* WHAT IS EXPECTED
Word for word, retype every line of the data.

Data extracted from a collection
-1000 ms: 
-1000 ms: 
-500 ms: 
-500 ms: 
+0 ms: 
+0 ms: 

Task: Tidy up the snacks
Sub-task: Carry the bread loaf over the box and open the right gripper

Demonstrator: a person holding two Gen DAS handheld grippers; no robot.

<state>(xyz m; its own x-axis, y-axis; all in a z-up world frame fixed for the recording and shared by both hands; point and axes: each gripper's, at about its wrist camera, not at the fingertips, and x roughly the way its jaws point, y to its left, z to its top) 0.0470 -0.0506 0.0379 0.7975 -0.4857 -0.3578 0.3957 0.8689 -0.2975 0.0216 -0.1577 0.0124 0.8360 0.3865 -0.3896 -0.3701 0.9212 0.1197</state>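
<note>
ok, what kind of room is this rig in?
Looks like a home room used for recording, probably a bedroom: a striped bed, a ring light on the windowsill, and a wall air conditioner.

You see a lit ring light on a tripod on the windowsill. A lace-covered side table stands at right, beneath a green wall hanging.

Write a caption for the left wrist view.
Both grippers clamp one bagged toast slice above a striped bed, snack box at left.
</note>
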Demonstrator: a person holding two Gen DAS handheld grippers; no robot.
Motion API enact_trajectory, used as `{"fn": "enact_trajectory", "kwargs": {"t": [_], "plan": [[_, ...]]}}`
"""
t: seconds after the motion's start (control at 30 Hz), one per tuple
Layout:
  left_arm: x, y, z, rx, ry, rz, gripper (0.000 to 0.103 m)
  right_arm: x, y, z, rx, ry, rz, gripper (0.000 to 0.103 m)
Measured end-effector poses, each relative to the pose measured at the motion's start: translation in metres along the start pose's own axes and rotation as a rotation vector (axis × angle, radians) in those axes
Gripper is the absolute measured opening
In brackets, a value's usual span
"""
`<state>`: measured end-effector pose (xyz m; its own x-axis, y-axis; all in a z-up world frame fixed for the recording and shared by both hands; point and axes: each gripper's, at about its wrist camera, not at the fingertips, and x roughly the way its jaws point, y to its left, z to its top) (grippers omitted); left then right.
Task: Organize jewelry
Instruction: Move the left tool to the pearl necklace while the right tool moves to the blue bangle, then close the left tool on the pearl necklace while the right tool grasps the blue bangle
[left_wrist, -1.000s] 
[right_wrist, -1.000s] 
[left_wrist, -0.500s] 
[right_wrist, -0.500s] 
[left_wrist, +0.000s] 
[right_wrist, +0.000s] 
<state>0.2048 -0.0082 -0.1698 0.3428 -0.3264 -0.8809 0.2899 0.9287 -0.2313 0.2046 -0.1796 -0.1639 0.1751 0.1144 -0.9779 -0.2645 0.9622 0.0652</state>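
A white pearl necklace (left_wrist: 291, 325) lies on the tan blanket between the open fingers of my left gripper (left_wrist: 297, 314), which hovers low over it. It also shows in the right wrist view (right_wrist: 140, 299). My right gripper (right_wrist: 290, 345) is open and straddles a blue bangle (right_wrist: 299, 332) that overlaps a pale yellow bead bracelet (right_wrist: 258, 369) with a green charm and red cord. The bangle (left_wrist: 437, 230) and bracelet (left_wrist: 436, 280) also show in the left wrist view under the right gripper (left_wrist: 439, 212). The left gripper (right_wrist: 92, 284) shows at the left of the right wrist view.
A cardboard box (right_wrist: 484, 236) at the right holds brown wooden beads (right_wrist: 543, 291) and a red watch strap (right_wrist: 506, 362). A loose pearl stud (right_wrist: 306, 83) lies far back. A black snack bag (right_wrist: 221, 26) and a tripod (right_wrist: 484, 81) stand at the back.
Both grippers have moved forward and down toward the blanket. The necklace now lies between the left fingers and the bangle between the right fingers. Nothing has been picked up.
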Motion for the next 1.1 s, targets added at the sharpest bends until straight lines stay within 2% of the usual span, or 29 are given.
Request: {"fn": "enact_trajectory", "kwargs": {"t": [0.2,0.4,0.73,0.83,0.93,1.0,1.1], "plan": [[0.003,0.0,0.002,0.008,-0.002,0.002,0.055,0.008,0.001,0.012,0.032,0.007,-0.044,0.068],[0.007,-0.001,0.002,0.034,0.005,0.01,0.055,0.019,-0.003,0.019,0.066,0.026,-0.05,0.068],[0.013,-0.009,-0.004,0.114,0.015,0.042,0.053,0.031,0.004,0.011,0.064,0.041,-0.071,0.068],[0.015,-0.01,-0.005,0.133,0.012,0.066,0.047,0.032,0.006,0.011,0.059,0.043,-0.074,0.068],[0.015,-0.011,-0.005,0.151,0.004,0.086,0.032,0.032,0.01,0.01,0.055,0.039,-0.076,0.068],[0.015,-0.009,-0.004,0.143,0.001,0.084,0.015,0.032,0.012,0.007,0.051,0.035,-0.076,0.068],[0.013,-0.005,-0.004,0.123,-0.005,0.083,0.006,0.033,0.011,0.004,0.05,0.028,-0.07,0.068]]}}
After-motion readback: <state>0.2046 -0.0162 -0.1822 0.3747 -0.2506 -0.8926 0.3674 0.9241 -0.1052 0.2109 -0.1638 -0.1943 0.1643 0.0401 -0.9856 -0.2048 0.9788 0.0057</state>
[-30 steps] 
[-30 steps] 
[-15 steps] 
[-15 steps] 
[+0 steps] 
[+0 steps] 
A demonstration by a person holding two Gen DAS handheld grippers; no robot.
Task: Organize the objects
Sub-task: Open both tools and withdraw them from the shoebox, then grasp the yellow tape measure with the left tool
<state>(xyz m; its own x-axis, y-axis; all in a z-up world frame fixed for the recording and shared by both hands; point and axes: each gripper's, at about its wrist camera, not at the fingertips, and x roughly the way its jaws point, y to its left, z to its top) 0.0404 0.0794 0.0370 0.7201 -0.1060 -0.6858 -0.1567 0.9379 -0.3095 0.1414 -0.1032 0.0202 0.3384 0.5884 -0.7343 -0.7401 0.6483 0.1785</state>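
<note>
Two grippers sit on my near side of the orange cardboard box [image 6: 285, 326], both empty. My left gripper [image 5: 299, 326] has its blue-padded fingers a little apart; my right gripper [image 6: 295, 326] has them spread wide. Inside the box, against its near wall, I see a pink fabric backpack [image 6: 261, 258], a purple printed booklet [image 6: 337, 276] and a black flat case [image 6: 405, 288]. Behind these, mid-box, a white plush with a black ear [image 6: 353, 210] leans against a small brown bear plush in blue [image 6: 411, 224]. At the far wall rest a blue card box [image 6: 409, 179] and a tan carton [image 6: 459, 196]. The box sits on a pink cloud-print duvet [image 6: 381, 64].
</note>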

* SOLUTION
-1000 ms: 
-1000 ms: 
-500 ms: 
-500 ms: 
+0 ms: 
+0 ms: 

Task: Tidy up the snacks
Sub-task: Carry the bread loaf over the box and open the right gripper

Demonstrator: a person holding two Gen DAS handheld grippers; no robot.

<state>(xyz m; its own x-axis, y-axis; all in a z-up world frame fixed for the recording and shared by both hands; point and axes: each gripper's, at about its wrist camera, not at the fingertips, and x roughly the way its jaws point, y to its left, z to its top) 0.0470 -0.0506 0.0379 0.7975 -0.4857 -0.3578 0.3957 0.8689 -0.2975 0.0216 -0.1577 0.0124 0.8360 0.3865 -0.3896 -0.3701 0.9212 0.1197</state>
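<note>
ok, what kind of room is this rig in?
Looks like a home room used for recording, probably a bedroom: a striped bed, a ring light on the windowsill, and a wall air conditioner.

You see a lit ring light on a tripod on the windowsill. A lace-covered side table stands at right, beneath a green wall hanging.

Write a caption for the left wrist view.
Both grippers clamp one bagged toast slice above a striped bed, snack box at left.
</note>
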Demonstrator: a person holding two Gen DAS handheld grippers; no robot.
Motion API enact_trajectory, used as `{"fn": "enact_trajectory", "kwargs": {"t": [_], "plan": [[_, ...]]}}`
"""
t: seconds after the motion's start (control at 30 Hz), one per tuple
Layout:
  left_arm: x, y, z, rx, ry, rz, gripper (0.000 to 0.103 m)
  right_arm: x, y, z, rx, ry, rz, gripper (0.000 to 0.103 m)
Measured end-effector poses, each relative to the pose measured at the motion's start: translation in metres along the start pose's own axes and rotation as a rotation vector (axis × angle, radians) in those axes
Gripper is the absolute measured opening
In brackets, a value's usual span
"""
`<state>`: measured end-effector pose (xyz m; its own x-axis, y-axis; all in a z-up world frame fixed for the recording and shared by both hands; point and axes: each gripper's, at about its wrist camera, not at the fingertips, and x roughly the way its jaws point, y to its left, z to its top) (grippers omitted); left then right.
Task: Organize jewelry
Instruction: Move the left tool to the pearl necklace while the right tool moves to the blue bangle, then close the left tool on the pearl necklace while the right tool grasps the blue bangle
[left_wrist, -1.000s] 
[right_wrist, -1.000s] 
[left_wrist, -0.500s] 
[right_wrist, -0.500s] 
[left_wrist, +0.000s] 
[right_wrist, +0.000s] 
<state>0.2048 -0.0082 -0.1698 0.3428 -0.3264 -0.8809 0.2899 0.9287 -0.2313 0.2046 -0.1796 -0.1639 0.1751 0.1144 -0.9779 -0.2645 0.9622 0.0652</state>
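A white pearl necklace (left_wrist: 291, 325) lies on the tan blanket between the open fingers of my left gripper (left_wrist: 297, 314), which hovers low over it. It also shows in the right wrist view (right_wrist: 140, 299). My right gripper (right_wrist: 290, 345) is open and straddles a blue bangle (right_wrist: 299, 332) that overlaps a pale yellow bead bracelet (right_wrist: 258, 369) with a green charm and red cord. The bangle (left_wrist: 437, 230) and bracelet (left_wrist: 436, 280) also show in the left wrist view under the right gripper (left_wrist: 439, 212). The left gripper (right_wrist: 92, 284) shows at the left of the right wrist view.
A cardboard box (right_wrist: 484, 236) at the right holds brown wooden beads (right_wrist: 543, 291) and a red watch strap (right_wrist: 506, 362). A loose pearl stud (right_wrist: 306, 83) lies far back. A black snack bag (right_wrist: 221, 26) and a tripod (right_wrist: 484, 81) stand at the back.
Both grippers have moved forward and down toward the blanket. The necklace now lies between the left fingers and the bangle between the right fingers. Nothing has been picked up.
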Motion for the next 1.1 s, targets added at the sharpest bends until straight lines stay within 2% of the usual span, or 29 are given.
Request: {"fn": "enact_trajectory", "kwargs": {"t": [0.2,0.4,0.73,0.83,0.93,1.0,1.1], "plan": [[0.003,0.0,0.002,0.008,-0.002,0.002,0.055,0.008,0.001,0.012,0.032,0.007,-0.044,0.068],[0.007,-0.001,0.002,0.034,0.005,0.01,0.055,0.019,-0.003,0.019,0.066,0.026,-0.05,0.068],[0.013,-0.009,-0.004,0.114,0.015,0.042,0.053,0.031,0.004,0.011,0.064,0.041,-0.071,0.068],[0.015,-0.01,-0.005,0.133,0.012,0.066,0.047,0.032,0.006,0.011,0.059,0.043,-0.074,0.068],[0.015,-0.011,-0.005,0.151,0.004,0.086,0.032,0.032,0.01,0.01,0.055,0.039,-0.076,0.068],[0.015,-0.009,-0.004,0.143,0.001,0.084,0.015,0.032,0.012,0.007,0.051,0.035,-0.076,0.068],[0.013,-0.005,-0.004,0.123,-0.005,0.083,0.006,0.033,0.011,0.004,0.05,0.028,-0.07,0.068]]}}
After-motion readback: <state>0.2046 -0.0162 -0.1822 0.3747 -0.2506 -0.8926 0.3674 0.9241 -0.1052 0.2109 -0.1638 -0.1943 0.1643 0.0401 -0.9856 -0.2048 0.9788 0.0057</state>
[-30 steps] 
[-30 steps] 
[-15 steps] 
[-15 steps] 
[+0 steps] 
[+0 steps] 
A demonstration by a person holding two Gen DAS handheld grippers; no robot.
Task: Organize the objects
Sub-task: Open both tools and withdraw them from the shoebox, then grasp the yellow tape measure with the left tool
<state>(xyz m; its own x-axis, y-axis; all in a z-up world frame fixed for the recording and shared by both hands; point and axes: each gripper's, at about its wrist camera, not at the fingertips, and x roughly the way its jaws point, y to its left, z to its top) 0.0404 0.0794 0.0370 0.7201 -0.1060 -0.6858 -0.1567 0.9379 -0.3095 0.1414 -0.1032 0.0202 0.3384 0.5884 -0.7343 -0.7401 0.6483 0.1785</state>
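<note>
Two grippers sit on my near side of the orange cardboard box [image 6: 285, 326], both empty. My left gripper [image 5: 299, 326] has its blue-padded fingers a little apart; my right gripper [image 6: 295, 326] has them spread wide. Inside the box, against its near wall, I see a pink fabric backpack [image 6: 261, 258], a purple printed booklet [image 6: 337, 276] and a black flat case [image 6: 405, 288]. Behind these, mid-box, a white plush with a black ear [image 6: 353, 210] leans against a small brown bear plush in blue [image 6: 411, 224]. At the far wall rest a blue card box [image 6: 409, 179] and a tan carton [image 6: 459, 196]. The box sits on a pink cloud-print duvet [image 6: 381, 64].
</note>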

The exercise is complete as it stands.